I am going to connect RS232 USB port to configure the controller.

What needs to be disconnected from controller?

The (3) big cables only 

or the J1 & J2 connectors also?

Thanks, Kevin

Their answer:


HI,

As long as the motor is not running,you can connect it to user program.

You need to apply battery voltage for J2 pin1 and B- before programming,nothing else.

Thanks,

Fany


So, does this mean 

YES, unhook the motor 
...then supply power & negative
...before programming

or

No, just don't operate the motor 
...while programming?


----------



## gunnarhs (Apr 24, 2012)

Functional Artist said:


> The Kelly speed controller on El Moto (electric motorcycle) is programmable.
> 
> I want to go in & see where this controller is set at from the factory & maybe do/try some adjustments
> 
> ...


Hi , normally Kelly - controllers have two types of power-supply

1) Seperate 12 V input (which is connected to your 12V Battery in the car or other seperate source)

2) Integrated power supply (which means they take power do drive the logic from the main pack)

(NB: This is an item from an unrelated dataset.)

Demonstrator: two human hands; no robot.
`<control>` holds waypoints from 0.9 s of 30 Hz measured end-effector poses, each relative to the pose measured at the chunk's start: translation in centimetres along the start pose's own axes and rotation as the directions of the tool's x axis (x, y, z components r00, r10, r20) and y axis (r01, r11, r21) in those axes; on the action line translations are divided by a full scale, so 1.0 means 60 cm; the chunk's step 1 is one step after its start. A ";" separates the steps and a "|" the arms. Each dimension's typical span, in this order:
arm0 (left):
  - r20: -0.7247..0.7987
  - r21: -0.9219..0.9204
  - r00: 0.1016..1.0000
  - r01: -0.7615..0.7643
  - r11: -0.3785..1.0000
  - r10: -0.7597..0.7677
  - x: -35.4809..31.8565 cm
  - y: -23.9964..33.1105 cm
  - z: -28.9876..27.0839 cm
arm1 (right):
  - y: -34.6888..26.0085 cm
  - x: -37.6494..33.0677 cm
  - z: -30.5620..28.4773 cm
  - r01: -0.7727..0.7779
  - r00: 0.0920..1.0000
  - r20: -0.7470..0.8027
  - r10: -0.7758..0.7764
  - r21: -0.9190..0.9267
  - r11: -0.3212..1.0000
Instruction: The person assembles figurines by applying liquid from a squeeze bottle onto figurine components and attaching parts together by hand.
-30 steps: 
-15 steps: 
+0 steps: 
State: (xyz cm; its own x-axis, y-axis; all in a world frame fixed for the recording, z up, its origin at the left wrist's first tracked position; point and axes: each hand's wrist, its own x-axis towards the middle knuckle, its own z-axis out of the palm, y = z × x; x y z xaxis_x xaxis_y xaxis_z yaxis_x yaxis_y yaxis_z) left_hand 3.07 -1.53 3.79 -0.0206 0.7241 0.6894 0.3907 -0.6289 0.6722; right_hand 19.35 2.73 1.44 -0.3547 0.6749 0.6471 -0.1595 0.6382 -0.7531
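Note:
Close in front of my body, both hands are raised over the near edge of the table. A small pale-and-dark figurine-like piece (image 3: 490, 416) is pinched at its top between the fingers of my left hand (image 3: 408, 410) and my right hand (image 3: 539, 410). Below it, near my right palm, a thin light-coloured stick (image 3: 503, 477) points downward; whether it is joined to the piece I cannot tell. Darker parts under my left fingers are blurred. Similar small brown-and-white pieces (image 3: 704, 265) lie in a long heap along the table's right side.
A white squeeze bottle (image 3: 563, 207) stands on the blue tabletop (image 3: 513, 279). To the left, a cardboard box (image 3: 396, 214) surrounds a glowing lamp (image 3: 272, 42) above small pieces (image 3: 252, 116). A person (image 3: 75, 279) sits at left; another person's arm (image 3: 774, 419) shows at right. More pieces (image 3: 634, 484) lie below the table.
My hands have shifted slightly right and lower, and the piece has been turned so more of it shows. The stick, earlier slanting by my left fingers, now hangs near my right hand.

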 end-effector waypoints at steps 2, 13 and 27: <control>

In any of both cases your system should have at least 2 of this 3 Steps

1) Turn on 12V power (in car to run the tools , dashboard and etc needed to start the vehicle), this is usually first turn in with a classic car key switch.
Here 12 V are applied to the controller.

2) Turn on the main supply, this applies the full pack voltage to B+/B- of the controller.
Now Voltage is at the input battery side but not motor side

3) Start the motor, this can be done by a button or just the pedal, this function applies PWM modulated voltage from the controller output to the motor (1-3 phases)

If you have step 1) Then you would connect your laptop after applying the 12 V, then program the software, then remove the laptop

If you have not step 1) then you have to connect the laptop at 2). you have to be very careful though as you have high voltage connected to the controller

You should not have the laptop connected during step 3 for programming the controller but remove it before step 3


----------



## alfu (Aug 30, 2017)

I'm using a KAC7250N at 80 volts, finding the hardware to be quite competent. All the signal grounds are connected internally, and isolated from B-, so you can tie them to chassis ground. I chose to leave them floating, and for further isolation went with bluetooth rather than rs232.

But the documentation and downloadable software SUX. Definitely not ready for prime time. It is up to the user to determine what effect changing parameters have on performance through direct experimentation, since parameter descriptions in the manual are incomplete. And this is difficult, because none of the parameters can be changed on the fly, and the connection to the controller has to be broken for a road test and later re-established every time a parameter is tweaked.
Parameters are named by varying criptic abbreviations, usually without units appended, no datalogging whatsoever. When they introduce an updated version, they don't bother to increment the release number!

Their android app intentionally quits if it detects the motor rotate!

Regen was working fine for me at up to 30%, but then suddenly became very unstable, causing violent shuddering. No change in parameters could fix it, and ultimately their support suggested not to use Regen. So now I have no regen.


----------